Sabine se demande aussi comment persévérer, s’engager durablement, dans une fonction dont le travail réel est difficilement définissable, tout en doutant régulièrement du sens à donner à son activité au travers de certains manques de reconnaissance de celle-ci par sa hiérarchie. Avec Sabine, nous pouvons explorer le désengagement de la fonction puis, après une année sabbatique, le réengagement ambivalent. Au fil du récit, se fait ressentir un désengagement progressif issu, nous semble-t-il, de la répétition d’évènements confrontants et d’un vécu de manque de considération officielle de sa fonction. Puis Sabine se réengage comme s’il lui était inconcevable que cette fonction disparaisse ou ne soit pas suffisamment représentée, par sa suprême conviction de la nécessité de promouvoir ce vivre ensemble indispensable au bien-être et à la réussite scolaire des enfants. Elle se réengage cependant peut-être au prix du sacrifice de sa propre énergie, de son propre désir de poursuivre dans ce type de contexte (au sens large).

Motiver l’équipe PSPS

Sabine mentionne la difficulté à constituer une équipe PSPS, comme le décrivait Solène, à la faire vivre et à la rendre efficiente, de même que la temporalité longue des projets qui nécessite un engagement sur la durée que beaucoup d’enseignants ne peuvent tenir.

Motiver les collègues

Concernant le fait de motiver ses collègues à s’investir dans des projets de santé, Sabine mentionne à la fois le peu d’initiatives de ses collègues et le fait que sa propre conviction peut les motiver à s’engager. Elle se sent cependant moins légitimée à les mobiliser depuis qu’elle a baissé son temps de travail, tout comme l’évoque Solène.

3.2.4. Vision commune de la PSPS au sein de l’équipe et bonne connaissance de soi

Concernant les conseils aux débutants ou les conditions d’exercice idéales, Sabine relève l’importance de l’équipe PSPS, de sa vision commune de la PSPS, la nécessité d’en prendre soin, de trouver de la satisfaction à faire des choses ensemble aussi en dehors des projets. Elle mentionne aussi la bonne définition des rôles à l’interne de l’établissement, une meilleure collaboration avec les partenaires extérieurs (notamment les parents), l’importance de prendre du recul sur les éventuelles résistances que rencontrent les projets.
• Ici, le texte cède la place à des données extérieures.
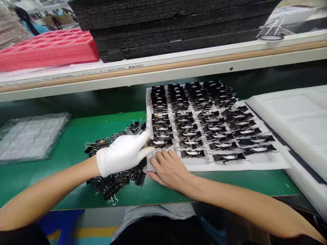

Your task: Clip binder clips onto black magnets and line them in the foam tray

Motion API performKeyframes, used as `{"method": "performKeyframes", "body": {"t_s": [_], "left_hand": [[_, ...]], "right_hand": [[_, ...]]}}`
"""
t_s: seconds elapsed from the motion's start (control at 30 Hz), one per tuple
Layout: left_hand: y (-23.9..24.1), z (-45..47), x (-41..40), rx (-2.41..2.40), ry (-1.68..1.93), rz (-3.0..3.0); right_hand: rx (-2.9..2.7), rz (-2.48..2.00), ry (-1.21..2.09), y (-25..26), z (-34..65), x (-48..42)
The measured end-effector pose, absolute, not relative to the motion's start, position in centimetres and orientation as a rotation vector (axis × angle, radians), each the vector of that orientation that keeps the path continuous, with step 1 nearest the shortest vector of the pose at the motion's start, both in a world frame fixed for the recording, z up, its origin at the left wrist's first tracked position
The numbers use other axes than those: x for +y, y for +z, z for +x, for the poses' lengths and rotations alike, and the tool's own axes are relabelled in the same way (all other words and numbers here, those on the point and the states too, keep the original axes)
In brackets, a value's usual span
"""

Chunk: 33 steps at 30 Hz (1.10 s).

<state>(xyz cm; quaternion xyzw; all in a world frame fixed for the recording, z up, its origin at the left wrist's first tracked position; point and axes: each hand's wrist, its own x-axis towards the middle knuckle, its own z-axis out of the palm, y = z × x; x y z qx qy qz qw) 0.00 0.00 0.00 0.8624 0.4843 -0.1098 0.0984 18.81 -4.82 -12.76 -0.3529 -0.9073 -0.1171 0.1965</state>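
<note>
My left hand (125, 151), in a white glove, has its thumb and fingers closed around the left end of a black binder clip (162, 143) in the front left of the white sheet. My bare right hand (172, 168) is curled over the front left edge of that white sheet (199, 165), fingers on top and thumb low at the edge. Rows of black binder clips with wire handles stand on the sheet, many with a white strip showing in the middle. A loose heap of binder clips (109, 185) lies under and around my left hand.
Clear plastic trays (33, 134) lie at the left of the green table (84, 127). White foam slabs (293, 115) flank the sheet at right. Above runs a shelf edge (163, 73) carrying black foam (176, 27), pink foam (48, 51) and a wire stand (272, 35).
</note>
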Motion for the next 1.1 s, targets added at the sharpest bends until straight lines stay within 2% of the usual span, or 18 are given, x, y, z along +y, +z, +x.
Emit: {"method": "performKeyframes", "body": {"t_s": [0.2, 0.43, 0.63, 0.87, 0.97, 1.1], "left_hand": [[-0.9, 1.6, 0.5, 1.409, -0.4, 2.585], [-1.7, 2.2, 0.6, 1.401, -0.485, 2.658], [-2.5, 3.9, 0.0, 1.499, -0.6, 2.982], [-3.5, 4.3, 0.5, 1.539, -0.564, 2.953], [-2.7, 3.7, 0.5, 1.466, -0.449, 3.006], [-2.0, 3.4, 0.7, 1.353, -0.34, 3.09]], "right_hand": [[-2.475, -0.973, -0.235, -12.9, 18.7, -4.5], [-2.184, -0.734, -0.339, -12.9, 19.1, -4.0], [-2.078, -0.532, -0.329, -11.6, 19.2, -3.2], [-2.09, -0.275, -0.241, -11.8, 19.9, -3.4], [-2.029, -0.236, -0.044, -11.6, 20.5, -3.5], [-1.535, -0.463, 0.484, -9.0, 22.2, -2.2]]}}
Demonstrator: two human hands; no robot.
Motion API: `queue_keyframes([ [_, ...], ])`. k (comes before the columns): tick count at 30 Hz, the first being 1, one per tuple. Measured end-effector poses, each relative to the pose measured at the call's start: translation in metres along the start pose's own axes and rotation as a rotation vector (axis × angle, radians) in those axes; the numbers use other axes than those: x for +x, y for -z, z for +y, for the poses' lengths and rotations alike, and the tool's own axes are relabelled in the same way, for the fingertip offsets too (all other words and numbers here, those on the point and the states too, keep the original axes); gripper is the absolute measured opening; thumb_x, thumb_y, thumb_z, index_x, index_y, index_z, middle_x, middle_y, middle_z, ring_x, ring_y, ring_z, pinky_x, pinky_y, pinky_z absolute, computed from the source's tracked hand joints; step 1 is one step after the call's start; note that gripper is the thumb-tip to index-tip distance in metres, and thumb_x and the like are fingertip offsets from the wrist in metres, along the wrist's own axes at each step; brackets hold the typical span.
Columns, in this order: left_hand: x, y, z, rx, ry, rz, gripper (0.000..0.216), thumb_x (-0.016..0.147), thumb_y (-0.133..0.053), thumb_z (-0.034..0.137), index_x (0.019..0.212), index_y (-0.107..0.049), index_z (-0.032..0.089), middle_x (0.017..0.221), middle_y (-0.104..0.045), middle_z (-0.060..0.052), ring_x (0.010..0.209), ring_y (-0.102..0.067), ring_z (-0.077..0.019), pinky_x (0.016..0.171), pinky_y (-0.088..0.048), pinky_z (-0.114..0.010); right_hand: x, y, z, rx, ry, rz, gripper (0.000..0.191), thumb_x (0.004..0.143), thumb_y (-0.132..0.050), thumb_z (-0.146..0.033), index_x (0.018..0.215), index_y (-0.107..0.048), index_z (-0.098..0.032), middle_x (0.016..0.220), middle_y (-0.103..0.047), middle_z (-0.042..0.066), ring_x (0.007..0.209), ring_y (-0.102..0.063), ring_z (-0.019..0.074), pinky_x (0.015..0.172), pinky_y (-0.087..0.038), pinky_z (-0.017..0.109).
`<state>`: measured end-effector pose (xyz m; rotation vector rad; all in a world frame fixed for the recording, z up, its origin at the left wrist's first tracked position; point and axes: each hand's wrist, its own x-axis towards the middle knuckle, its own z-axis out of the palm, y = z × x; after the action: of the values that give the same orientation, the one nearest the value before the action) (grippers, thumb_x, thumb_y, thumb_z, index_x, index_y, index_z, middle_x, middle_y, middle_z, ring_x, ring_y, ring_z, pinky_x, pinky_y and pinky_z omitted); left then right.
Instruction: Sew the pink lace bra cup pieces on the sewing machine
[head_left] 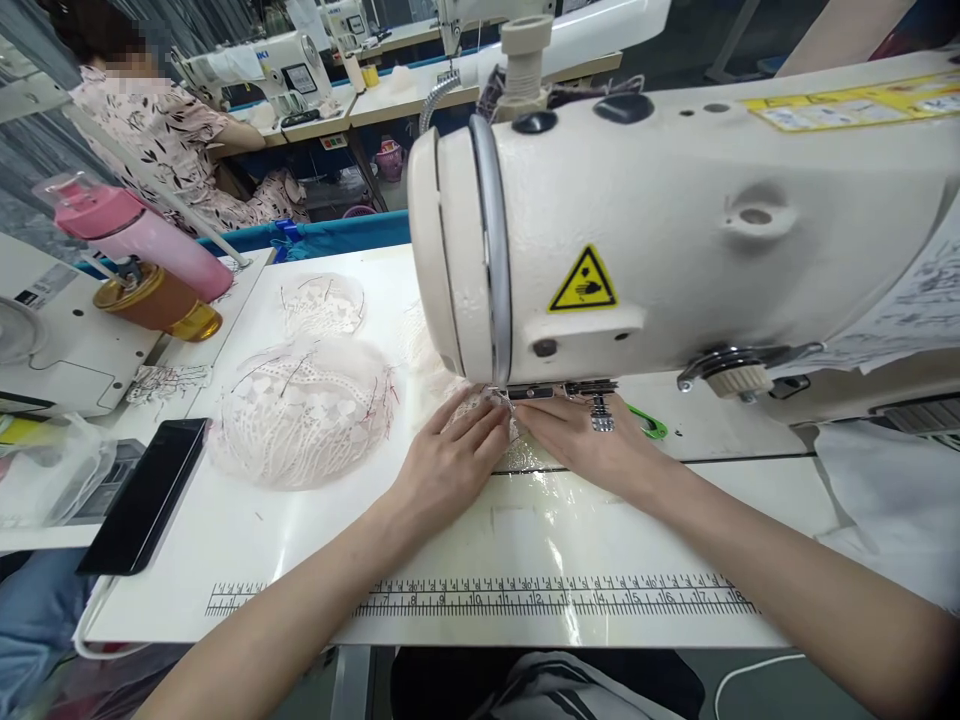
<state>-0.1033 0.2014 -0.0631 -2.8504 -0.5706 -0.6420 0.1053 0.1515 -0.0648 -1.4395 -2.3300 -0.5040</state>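
Lace piece [525, 450] lies flat on the white worktop [450, 540] directly under the head of the sewing machine [675, 230], with both hands pressing it down on either side of the presser foot [559, 392]. Left hand [450, 455] rests palm down with fingers extended and close together, fingertips on the fabric's left edge; right hand [585, 440] lies flat too, fingers pointing in toward the needle area, so the two sets of fingertips nearly meet. Held this way, the thin fabric seems kept taut and steered from both sides (nothing is pinched or lifted). Most of the piece is hidden beneath the hands and the machine. To the left, apart from the hands, a pile of lace cups [300, 410] sits near a black phone [142, 505]. A printed ruler [480, 597] runs along the worktop's near edge.
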Motion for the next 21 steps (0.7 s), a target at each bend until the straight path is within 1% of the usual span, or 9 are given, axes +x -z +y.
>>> queue_keyframes([
  [3,-0.002,0.0,-0.003,-0.02,-0.005,-0.009,0.02,0.096,-0.048,0.013,0.105,-0.065,0.014,0.121,-0.07,-0.007,0.119,-0.064,-0.0193,0.117,-0.039,-0.041,-0.002,0.0,-0.005,-0.096,0.03,0.031,0.032,0.094,-0.042,-0.001,0.105,-0.065,-0.02,0.115,-0.072,0.0,0.078,-0.059,0.0134,0.072,-0.036,0.035],
  [5,-0.002,0.001,-0.005,-0.028,0.002,-0.014,0.02,0.095,-0.047,0.014,0.104,-0.065,0.013,0.12,-0.071,-0.009,0.117,-0.065,-0.0206,0.117,-0.04,-0.043,-0.001,-0.001,-0.008,-0.104,0.058,0.037,0.032,0.094,-0.041,-0.002,0.106,-0.065,-0.02,0.111,-0.072,0.001,0.085,-0.06,0.0149,0.069,-0.035,0.035],
  [7,-0.002,0.002,-0.007,-0.031,0.015,-0.025,0.021,0.094,-0.046,0.014,0.102,-0.065,0.012,0.119,-0.071,-0.01,0.116,-0.066,-0.0216,0.116,-0.041,-0.044,-0.001,-0.004,-0.01,-0.069,0.099,0.041,0.033,0.093,-0.04,0.0,0.104,-0.065,-0.019,0.106,-0.073,0.003,0.09,-0.06,0.0158,0.069,-0.037,0.034],
  [10,-0.002,0.004,-0.009,-0.028,0.036,-0.042,0.021,0.093,-0.047,0.014,0.102,-0.066,0.012,0.118,-0.071,-0.01,0.114,-0.066,-0.0221,0.115,-0.042,-0.044,0.001,-0.009,-0.014,0.009,0.147,0.068,0.028,0.093,-0.044,0.0,0.101,-0.066,-0.016,0.106,-0.073,0.005,0.098,-0.061,0.0169,0.081,-0.043,0.035],
  [12,-0.001,0.004,-0.01,-0.022,0.043,-0.048,0.022,0.092,-0.048,0.013,0.103,-0.067,0.013,0.118,-0.071,-0.009,0.115,-0.066,-0.0226,0.115,-0.042,-0.044,0.002,-0.012,-0.017,0.042,0.146,0.102,0.024,0.093,-0.047,-0.002,0.1,-0.066,-0.015,0.104,-0.073,0.004,0.103,-0.062,0.0168,0.087,-0.045,0.035],
  [17,-0.002,0.004,-0.012,-0.017,0.057,-0.064,0.021,0.092,-0.049,0.014,0.102,-0.068,0.014,0.121,-0.07,-0.01,0.117,-0.064,-0.0236,0.115,-0.042,-0.044,0.004,-0.013,-0.022,0.051,0.131,0.125,0.021,0.094,-0.049,-0.002,0.095,-0.065,-0.015,0.094,-0.073,0.004,0.101,-0.063,0.0157,0.091,-0.045,0.031],
  [21,-0.003,0.003,-0.012,-0.004,0.062,-0.051,0.023,0.092,-0.047,0.013,0.103,-0.067,0.015,0.122,-0.07,-0.009,0.115,-0.066,-0.0226,0.114,-0.042,-0.044,0.006,-0.011,-0.02,0.114,0.07,0.038,0.018,0.093,-0.049,-0.003,0.096,-0.062,-0.015,0.093,-0.071,0.005,0.095,-0.063,0.016,0.083,-0.044,0.029],
])
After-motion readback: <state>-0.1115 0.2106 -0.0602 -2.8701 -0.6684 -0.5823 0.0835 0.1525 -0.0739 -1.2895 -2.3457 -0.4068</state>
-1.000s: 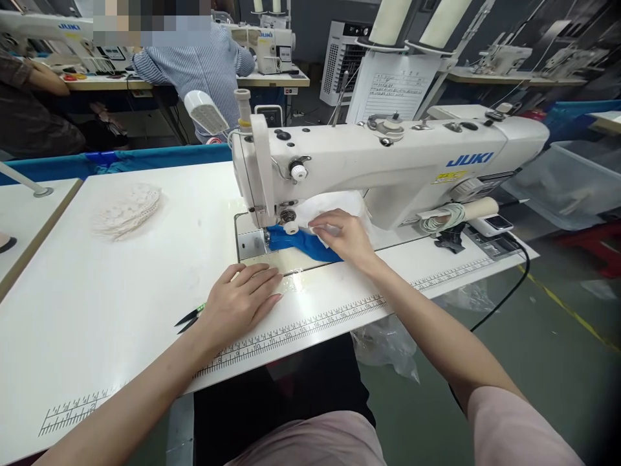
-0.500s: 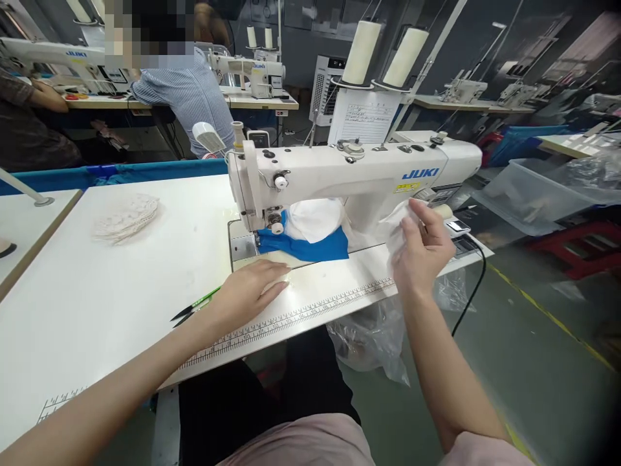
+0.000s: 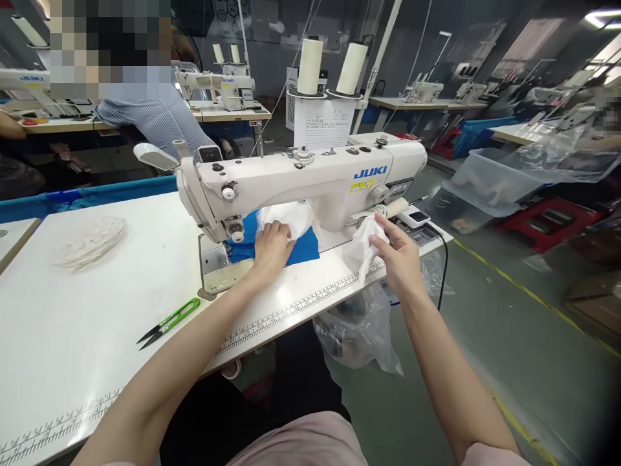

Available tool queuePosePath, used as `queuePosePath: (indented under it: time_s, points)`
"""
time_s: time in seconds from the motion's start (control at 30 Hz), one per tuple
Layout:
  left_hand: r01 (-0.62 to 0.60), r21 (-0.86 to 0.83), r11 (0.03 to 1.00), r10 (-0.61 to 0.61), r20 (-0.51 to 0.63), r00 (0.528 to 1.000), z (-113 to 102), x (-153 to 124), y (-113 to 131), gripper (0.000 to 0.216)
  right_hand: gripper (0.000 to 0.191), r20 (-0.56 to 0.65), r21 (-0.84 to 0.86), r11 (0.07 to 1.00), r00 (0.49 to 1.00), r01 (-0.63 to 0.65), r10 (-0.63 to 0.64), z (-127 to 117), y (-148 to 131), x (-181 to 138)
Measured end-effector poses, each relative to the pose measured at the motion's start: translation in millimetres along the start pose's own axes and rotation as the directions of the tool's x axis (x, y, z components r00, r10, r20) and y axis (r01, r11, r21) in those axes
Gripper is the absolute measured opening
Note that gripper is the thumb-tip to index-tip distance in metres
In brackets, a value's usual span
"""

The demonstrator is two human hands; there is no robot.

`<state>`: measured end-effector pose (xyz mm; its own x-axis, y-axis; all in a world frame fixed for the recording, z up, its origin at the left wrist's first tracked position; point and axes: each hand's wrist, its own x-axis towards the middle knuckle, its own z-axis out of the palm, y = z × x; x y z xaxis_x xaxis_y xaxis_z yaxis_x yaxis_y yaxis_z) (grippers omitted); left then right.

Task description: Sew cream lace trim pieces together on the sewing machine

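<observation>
Blue fabric (image 3: 306,244) lies under the head of a white JUKI sewing machine (image 3: 291,178), with a rounded white fabric piece (image 3: 295,217) resting on it. My left hand (image 3: 273,249) is over both, its bent fingers closed on the near edge of the white piece. At the right, my right hand (image 3: 400,255) pinches a thin, crumpled white cloth (image 3: 363,246) between thumb and fingers, and the cloth hangs just above the table's front edge. Green-handled thread snips (image 3: 169,322) lie on the table left of my left forearm.
A stack of pale lace pieces (image 3: 92,243) sits on the table (image 3: 116,285) at the left. Thread cones (image 3: 309,68) stand behind the machine. Clear plastic bags (image 3: 361,330) hang below the front edge. A person in a striped shirt (image 3: 150,110) sits beyond.
My left hand has moved from the tabletop up onto the white piece over the blue fabric, uncovering the snips. My right hand has lowered the white cloth. The view has turned right.
</observation>
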<state>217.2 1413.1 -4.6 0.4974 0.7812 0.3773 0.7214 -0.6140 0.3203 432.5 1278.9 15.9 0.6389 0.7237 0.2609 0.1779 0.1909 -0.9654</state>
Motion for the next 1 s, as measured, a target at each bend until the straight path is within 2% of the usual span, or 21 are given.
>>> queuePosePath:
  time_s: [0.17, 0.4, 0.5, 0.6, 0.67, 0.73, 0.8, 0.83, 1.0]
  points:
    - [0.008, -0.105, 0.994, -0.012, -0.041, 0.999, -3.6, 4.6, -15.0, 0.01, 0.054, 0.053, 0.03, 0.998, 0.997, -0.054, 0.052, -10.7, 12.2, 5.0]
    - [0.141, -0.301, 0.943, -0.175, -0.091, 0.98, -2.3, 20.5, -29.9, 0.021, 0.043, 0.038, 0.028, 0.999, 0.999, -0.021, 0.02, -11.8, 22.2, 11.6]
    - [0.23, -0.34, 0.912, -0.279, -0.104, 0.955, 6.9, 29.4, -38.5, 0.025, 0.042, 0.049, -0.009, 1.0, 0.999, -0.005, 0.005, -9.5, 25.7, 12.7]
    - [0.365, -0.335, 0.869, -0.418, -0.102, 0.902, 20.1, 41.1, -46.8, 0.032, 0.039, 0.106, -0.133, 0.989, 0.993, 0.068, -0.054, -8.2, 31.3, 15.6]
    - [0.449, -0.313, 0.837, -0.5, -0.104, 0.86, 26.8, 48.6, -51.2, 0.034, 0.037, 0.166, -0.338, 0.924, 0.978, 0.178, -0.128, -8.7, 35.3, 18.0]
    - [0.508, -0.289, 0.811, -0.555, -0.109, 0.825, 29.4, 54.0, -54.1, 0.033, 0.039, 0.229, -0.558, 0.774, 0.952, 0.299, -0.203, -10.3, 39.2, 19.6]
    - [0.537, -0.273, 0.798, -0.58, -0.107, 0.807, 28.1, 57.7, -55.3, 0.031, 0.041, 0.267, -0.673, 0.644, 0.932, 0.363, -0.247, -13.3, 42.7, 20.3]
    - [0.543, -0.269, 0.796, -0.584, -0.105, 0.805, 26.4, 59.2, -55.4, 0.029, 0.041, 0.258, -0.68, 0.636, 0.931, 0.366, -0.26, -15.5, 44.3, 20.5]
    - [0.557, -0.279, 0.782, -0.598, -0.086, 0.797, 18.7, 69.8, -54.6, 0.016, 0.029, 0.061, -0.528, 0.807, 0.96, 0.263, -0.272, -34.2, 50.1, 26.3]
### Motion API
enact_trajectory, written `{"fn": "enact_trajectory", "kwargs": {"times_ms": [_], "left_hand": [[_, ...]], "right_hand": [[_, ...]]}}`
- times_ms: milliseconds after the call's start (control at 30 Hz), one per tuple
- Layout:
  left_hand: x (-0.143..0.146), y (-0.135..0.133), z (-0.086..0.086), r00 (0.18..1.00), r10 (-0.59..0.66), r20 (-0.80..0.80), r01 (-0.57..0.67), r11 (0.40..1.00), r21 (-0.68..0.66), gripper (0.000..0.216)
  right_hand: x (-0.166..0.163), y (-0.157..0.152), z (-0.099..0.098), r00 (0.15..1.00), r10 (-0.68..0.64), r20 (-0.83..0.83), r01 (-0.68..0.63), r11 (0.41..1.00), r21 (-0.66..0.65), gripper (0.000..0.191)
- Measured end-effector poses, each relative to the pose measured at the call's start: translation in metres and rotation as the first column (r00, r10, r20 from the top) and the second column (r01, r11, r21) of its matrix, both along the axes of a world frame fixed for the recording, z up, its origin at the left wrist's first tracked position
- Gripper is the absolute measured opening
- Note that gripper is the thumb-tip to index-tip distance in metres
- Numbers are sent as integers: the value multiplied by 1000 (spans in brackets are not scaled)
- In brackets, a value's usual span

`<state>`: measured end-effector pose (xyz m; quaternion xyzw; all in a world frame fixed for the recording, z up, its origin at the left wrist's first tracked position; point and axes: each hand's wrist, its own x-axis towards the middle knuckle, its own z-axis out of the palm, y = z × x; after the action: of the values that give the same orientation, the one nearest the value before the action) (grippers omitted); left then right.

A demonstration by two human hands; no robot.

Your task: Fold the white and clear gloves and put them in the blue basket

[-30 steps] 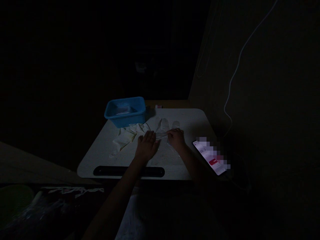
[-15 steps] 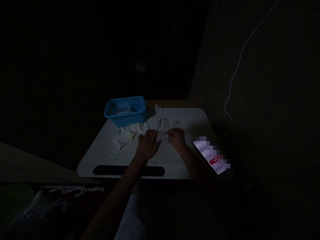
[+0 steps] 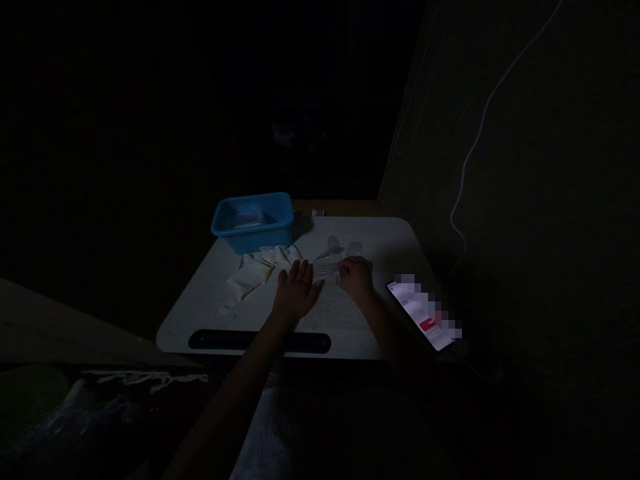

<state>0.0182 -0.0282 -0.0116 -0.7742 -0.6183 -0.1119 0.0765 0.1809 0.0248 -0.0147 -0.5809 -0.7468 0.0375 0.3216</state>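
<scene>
A thin, crinkled piece of clear plastic film [image 3: 326,269] lies on the white table between my hands, with rounded, finger-like ends pointing away from me. My left hand [image 3: 296,292] rests flat and open on the tabletop, its fingertips at the film's left edge. Curled fingers of my right hand [image 3: 356,277] pinch the film's right side; their tips are partly hidden. Just left of my left hand lies a crumpled whitish-yellow thing [image 3: 253,272], perhaps cloth or gloves, too dim to tell.
A blue plastic basket [image 3: 257,239] holding a pale package stands at the table's back left. A lit phone [image 3: 417,317] lies at the right edge. A black slot [image 3: 225,340] runs along the front of the white table [image 3: 345,340]. A white cable [image 3: 483,120] hangs on the right.
One finger-like end of the clear film has folded over to the right, and the film's near part has drawn up toward my right hand. Both hands have barely moved.
</scene>
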Motion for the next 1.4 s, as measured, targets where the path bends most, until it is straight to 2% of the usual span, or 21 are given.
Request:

Elle conclut sur la nécessité de se connaître soi-même, avec ses compétences et ses limites, et du fait de mettre des limites.

« Et puis de se connaître aussi soi et puis de savoir : « Oui, ça j’aime bien faire… ». Moi, il m’a fallu un moment pour me dire que j’aimais pas faire les PV. Voilà, il faut que j’accepte que… et j’ai dit : « Non… ». Et voilà, ça a fonctionné, ça a marché. Mais donc, de savoir ses propres… oui, ce qu’on arrive à faire et puis ses limites aussi. Et puis accepter ses limites […] En mettre aussi » (Entretien, 22, 974-985).